● Exercise: Can you transcribe the data exactly? Leave the pictures out.

● Input data:
════════════════

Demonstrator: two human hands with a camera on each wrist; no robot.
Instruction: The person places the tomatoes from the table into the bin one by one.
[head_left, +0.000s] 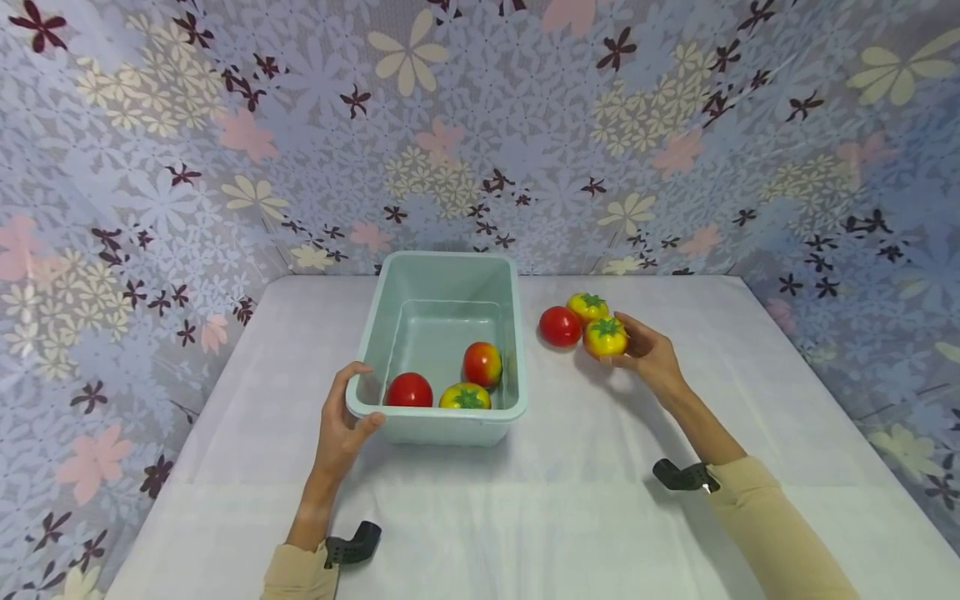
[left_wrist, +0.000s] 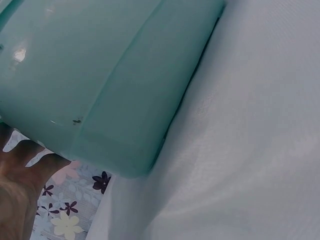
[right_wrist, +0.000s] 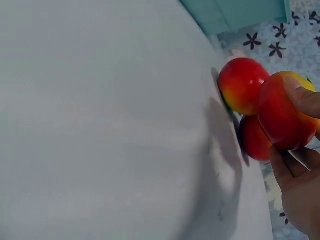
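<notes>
My left hand (head_left: pixel 337 433) grips the near left corner of a pale green plastic bin (head_left: pixel 442 414), thumb over the front rim and fingers along the left side. Inside sit a red tomato (head_left: pixel 409 390), a red-and-yellow one (head_left: pixel 482 365) and a yellow one with a green star-shaped top (head_left: pixel 465 398). To the right of the bin, my right hand (head_left: pixel 654 360) holds a tomato (head_left: pixel 604 337), yellow around its green top and red below (right_wrist: pixel 280 112), between thumb and fingers. Close by it lie a red tomato (head_left: pixel 560 327) and another yellow-topped one (head_left: pixel 587 306).
A white cloth (head_left: pixel 585 500) covers the table. Floral-patterned sheeting (head_left: pixel 480 125) stands behind it and along both sides. Each wrist carries a black camera mount, one on the left (head_left: pixel 354 544) and one on the right (head_left: pixel 684 475).
</notes>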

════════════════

● Result below:
Demonstrator: two human hands with a camera on each wrist; no robot.
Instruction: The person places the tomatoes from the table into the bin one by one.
[head_left, +0.000s] 
[left_wrist, +0.000s] 
[right_wrist, +0.000s] 
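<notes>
My left hand (head_left: pixel 337 433) grips the near left corner of a pale green plastic bin (head_left: pixel 442 414), thumb over the front rim and fingers along the left side. Inside sit a red tomato (head_left: pixel 409 390), a red-and-yellow one (head_left: pixel 482 365) and a yellow one with a green star-shaped top (head_left: pixel 465 398). To the right of the bin, my right hand (head_left: pixel 654 360) holds a tomato (head_left: pixel 604 337), yellow around its green top and red below (right_wrist: pixel 280 112), between thumb and fingers. Close by it lie a red tomato (head_left: pixel 560 327) and another yellow-topped one (head_left: pixel 587 306).
A white cloth (head_left: pixel 585 500) covers the table. Floral-patterned sheeting (head_left: pixel 480 125) stands behind it and along both sides. Each wrist carries a black camera mount, one on the left (head_left: pixel 354 544) and one on the right (head_left: pixel 684 475).
</notes>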

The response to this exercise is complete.